Mycorrhizal fungi powder is also available and can be used when planting grass seed. Moisten the grass seed, add the powder then scatter on prepared area. Add 1/8th to ¼ inch compost on top to protect from sunlight and hold water. Seeds will germinate quickly.
What seeds are native grasses?
Wildflower Farm has many different native grasses and lawn alternatives. One example is Fescues. Ideally consider planting a range of grasses. Monocultures don’t exist in nature. Developing an healthy eco systems allows the different plants to work synergistically. Be patient, it takes time to work out what’s best for your site.
What about lawns for shady sites?
Think of using native ground covers like sedges.
What is the best way to get rid of weeds naturally?
Prevention is best. Keep lawn healthy, have variety of grasses and clover for a thick dense lawn to prevent weeds seeds from landing in. Also, a healthy soil is not what weeds like to grow in. And embrace the odd dandelion – these are pollinator friendly flowers! Wild strawberries are also good ground cover for shade and sun and attract pollinators. Many ground cover plants will grow where grass doesn’t.
What web site is recommended to identify grasses? I notice at least a dozen varieties around my area.
The iNaturalist App is useful to identify native local plants. In general it’s difficult to identify grasses and sedges. The best time to try is when they are in bloom.
How is Daikon Radish beneficial to a soil?
Daikon radish has deep roots which drill into soil…this is why it’s known as the “tiller” radish. It creates tunnels, aerates and allows space for water and microorganisms.
Where can you get Speares grass seed?
My grass is all thin and dead-ish, what is your advice on over-seeding?
First question, why is your grass looking this way. Perhaps a two pronged approach is the wisest. First take care of the soil biology – add compost. Then over-seed bare or thin patches with good quality seed (diverse grasses). Don’t mow to short and water regularly. Best time to start all this is in the fall.
I have ground bees with one nest hole, that over the last 3 years has grown to 7 holes. Do you know about the behavior of these bees?
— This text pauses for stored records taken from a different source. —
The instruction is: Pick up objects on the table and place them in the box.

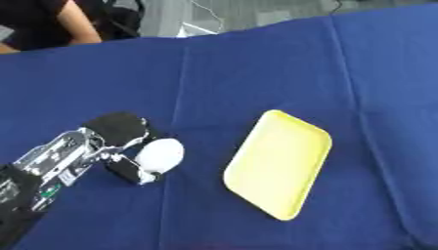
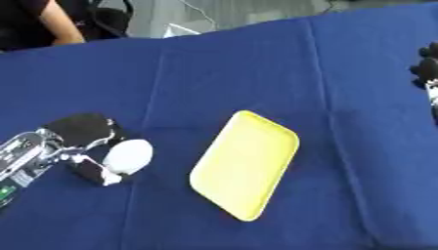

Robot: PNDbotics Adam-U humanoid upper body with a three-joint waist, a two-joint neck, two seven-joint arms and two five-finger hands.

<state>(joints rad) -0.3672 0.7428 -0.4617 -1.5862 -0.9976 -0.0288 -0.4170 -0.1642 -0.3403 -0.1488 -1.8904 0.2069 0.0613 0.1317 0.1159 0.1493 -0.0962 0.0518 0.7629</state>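
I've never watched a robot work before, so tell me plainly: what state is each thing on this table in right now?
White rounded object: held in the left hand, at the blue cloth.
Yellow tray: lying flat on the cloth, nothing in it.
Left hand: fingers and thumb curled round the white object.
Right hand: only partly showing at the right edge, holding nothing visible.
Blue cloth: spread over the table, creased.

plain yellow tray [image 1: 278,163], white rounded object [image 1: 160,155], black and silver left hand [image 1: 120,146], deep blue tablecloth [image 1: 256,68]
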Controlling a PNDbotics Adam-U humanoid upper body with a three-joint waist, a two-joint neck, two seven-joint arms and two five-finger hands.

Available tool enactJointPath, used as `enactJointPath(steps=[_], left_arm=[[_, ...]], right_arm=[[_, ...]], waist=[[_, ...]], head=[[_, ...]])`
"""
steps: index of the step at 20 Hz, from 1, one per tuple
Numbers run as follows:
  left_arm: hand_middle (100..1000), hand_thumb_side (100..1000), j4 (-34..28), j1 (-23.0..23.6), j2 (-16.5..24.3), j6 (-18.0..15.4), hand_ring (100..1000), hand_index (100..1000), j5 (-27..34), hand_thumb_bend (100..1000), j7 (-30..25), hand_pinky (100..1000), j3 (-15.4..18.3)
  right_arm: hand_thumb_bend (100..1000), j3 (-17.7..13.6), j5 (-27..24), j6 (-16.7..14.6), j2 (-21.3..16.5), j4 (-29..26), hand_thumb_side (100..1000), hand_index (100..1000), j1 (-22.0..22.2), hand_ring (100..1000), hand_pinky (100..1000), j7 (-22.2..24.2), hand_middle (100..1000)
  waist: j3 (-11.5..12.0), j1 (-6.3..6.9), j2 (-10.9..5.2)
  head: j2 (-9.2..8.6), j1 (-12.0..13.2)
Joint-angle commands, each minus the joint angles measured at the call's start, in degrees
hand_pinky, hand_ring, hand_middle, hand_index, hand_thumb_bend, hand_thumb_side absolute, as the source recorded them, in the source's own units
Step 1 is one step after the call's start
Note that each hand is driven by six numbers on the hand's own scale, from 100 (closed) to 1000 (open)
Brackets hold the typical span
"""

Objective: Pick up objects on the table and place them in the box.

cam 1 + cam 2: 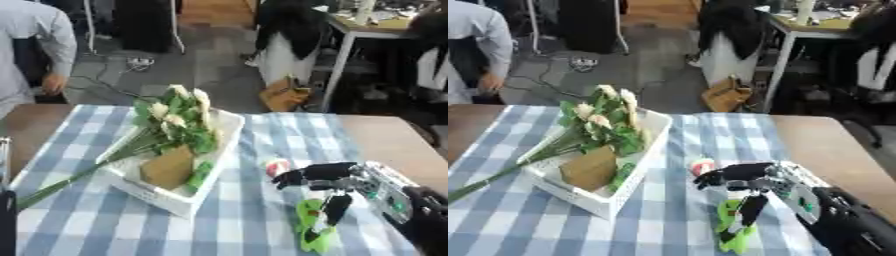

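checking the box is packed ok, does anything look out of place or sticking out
Yes. The flowers lie across the white box with their long stems hanging over its left edge onto the tablecloth, so they aren't fully inside.

My white box (223, 145) sits askew on the checked cloth, holding a bouquet of pale flowers (179, 117) whose long green stems stick out over its left rim, and a tan block (168, 169). To its right lie a small red-and-white thing (277, 166) and a bright green toy (312, 227) under my fingers
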Motion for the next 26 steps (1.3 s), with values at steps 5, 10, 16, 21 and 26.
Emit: enactJointPath(steps=[5, 10, 16, 21, 26], left_arm=[[873, 889, -0.7, -0.8, 1.0, 0.0, 980, 953, 0.4, 100, -0.3, 814, -0.1], [871, 888, -0.7, -1.0, 1.1, 0.0, 980, 952, 1.0, 100, -0.4, 814, -0.3], [871, 889, -0.7, -1.0, 1.3, 0.0, 979, 952, 1.2, 100, -0.4, 814, -0.2], [870, 890, -0.7, -0.8, 1.9, 0.0, 980, 951, 1.2, 100, -0.5, 814, -0.2], [870, 888, -0.7, -0.5, 2.6, 0.0, 980, 951, 1.0, 100, -0.4, 813, 0.0]], right_arm=[[725, 1.8, 11.2, -19.9, -3.7, -7.3, 470, 1000, -0.3, 1000, 1000, 11.9, 1000], [679, 6.1, 26.8, -19.9, -6.2, -14.2, 467, 1000, 0.7, 1000, 1000, -3.0, 1000], [659, 8.5, 47.6, -19.9, -7.4, -12.1, 448, 1000, 2.2, 1000, 1000, -24.4, 1000], [643, 8.9, 69.1, -19.9, -9.2, -9.6, 422, 1000, 3.4, 1000, 1000, -45.0, 1000], [633, 5.7, 88.3, -19.9, -9.4, -4.7, 413, 1000, 3.7, 1000, 1000, -63.2, 1000]], waist=[[0.2, 0.06, -1.10], [0.4, -0.10, -0.99], [0.3, -0.27, -0.98], [-0.2, -0.63, -0.90], [-0.9, -0.74, -0.46]], head=[[0.03, -0.6], [-0.32, -0.8], [-0.43, -0.9], [-0.91, -0.5], [-1.52, 0.0]])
Do they continue to grow their nests?
Could they be green sweat bees Joyce asks?
“These are solitary bees, meaning they nest alone. They dig burrows deep in the ground to lay their eggs. Sometimes these nests are communal, where a burrow entrance is shared by a group of females. Each female branches out from the entrance to create her own tunnel where she nests alone and takes care of her own young. The responsibility of guarding the main entrance is shared among the group.” They are important pollinators of smaller flowered native plants.
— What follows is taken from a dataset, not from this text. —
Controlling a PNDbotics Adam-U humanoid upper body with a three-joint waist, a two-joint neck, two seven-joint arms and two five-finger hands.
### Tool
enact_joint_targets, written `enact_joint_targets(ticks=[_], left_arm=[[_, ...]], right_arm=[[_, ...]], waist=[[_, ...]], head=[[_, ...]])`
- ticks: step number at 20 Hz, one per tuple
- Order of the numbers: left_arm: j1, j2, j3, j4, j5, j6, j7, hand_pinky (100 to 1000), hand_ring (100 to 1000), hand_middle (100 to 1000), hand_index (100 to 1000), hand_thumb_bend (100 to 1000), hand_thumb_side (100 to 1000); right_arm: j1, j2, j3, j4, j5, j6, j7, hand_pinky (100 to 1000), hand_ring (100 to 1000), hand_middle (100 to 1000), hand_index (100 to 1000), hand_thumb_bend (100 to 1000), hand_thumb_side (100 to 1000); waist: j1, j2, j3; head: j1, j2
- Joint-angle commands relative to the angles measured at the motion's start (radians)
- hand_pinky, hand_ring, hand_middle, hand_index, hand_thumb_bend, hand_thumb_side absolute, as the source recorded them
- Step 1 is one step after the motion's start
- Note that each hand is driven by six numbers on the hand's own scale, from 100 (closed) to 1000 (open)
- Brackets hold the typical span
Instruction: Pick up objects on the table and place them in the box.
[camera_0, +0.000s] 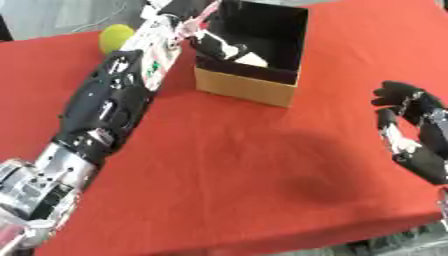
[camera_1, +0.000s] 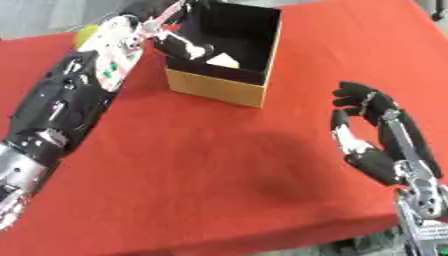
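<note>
A cardboard box (camera_0: 245, 88) with a dark inside stands at the back of the red table (camera_0: 236, 170). My left arm reaches up across the table and my left hand (camera_0: 215, 45) is inside the box, fingers stretched down toward a pale, whitish object (camera_1: 224, 60) on the box floor. Whether they touch it I cannot tell. A yellow-green ball (camera_0: 114, 37) lies on the table behind my left forearm, partly hidden by it. My right hand (camera_1: 378, 150) rests open at the right edge, fingers up, holding nothing.
The table's front edge runs along the bottom of both views, with its right corner below my right hand. Grey floor shows beyond the table's far left edge.
</note>
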Motion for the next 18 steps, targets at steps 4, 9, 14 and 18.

From what I read, if they are sweat bees, it doesn’t sound as if they should ever take over an area. If you really don’t want them all you need to do is increase the density of the vegetation as they dig their homes in bare ground or areas with sparse vegetation. If the grass is thin, with small bare patches, you could take the measures suggested by Astrid to strengthen your grass or plant into your grass some small ground covering plants that are good grass companions (clover, wild strawberry, barren strawberry, violets, self-heal…).
Here’s a great guide to the Bees of Toronto. It does seem that some sweat bee species are social. See page 24 for a great description of the social behaviour of one type of sweat bee which may be what you’re seeing.
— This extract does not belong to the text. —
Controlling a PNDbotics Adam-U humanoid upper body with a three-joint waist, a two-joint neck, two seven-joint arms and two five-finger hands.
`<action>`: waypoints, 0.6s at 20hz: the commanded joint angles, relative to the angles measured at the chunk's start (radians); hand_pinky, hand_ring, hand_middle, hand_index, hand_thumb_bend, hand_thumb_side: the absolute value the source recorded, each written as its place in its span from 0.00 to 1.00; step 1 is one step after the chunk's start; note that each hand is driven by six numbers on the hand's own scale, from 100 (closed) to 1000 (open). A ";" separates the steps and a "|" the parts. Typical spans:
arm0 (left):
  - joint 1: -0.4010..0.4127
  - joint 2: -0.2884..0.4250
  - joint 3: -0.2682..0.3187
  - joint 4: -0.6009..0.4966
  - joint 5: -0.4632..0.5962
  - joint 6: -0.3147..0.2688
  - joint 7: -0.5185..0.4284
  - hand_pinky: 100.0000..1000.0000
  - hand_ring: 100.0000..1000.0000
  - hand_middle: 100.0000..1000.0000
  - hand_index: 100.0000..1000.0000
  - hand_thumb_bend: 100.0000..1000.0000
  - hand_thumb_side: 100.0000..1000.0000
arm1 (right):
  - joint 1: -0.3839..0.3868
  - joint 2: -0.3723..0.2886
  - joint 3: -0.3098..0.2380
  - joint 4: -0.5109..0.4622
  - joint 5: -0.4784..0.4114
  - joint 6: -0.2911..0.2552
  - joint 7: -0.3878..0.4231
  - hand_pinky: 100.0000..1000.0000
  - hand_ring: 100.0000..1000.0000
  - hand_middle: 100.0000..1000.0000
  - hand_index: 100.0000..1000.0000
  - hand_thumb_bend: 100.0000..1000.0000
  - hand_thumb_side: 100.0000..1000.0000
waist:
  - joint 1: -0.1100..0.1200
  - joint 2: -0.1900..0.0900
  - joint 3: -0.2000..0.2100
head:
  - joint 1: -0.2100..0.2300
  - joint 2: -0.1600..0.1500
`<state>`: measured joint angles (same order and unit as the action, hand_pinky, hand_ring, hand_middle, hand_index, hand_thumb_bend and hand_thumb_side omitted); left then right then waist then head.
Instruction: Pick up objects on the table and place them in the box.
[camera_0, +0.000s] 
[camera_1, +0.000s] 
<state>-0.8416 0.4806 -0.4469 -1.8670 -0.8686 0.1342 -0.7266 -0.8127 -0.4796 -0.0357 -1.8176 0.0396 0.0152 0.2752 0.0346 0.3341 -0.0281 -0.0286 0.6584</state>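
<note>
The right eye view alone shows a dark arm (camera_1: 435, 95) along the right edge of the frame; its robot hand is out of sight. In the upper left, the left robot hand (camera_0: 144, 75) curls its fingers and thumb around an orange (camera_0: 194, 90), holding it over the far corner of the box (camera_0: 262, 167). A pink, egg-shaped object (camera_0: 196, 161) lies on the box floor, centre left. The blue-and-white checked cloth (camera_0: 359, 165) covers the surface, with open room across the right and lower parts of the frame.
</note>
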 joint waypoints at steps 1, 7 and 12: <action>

“Societies with a mother queen and worker daughters are called eusocial and this type of organisation is found in honey bees, bumble bees and many sweat bees. Bees in which the only societies are semisocial, i.e. made up of workers that are sisters of the queen, are rare. The Northeastern Augochloropsis may have this type of society. However, quite a few eusocial sweat bees have colonies that sometimes start with a group of sisters with one of them, usually the largest, becoming the queen whose hard working sisters rarely survive long enough to see their nieces become adults.”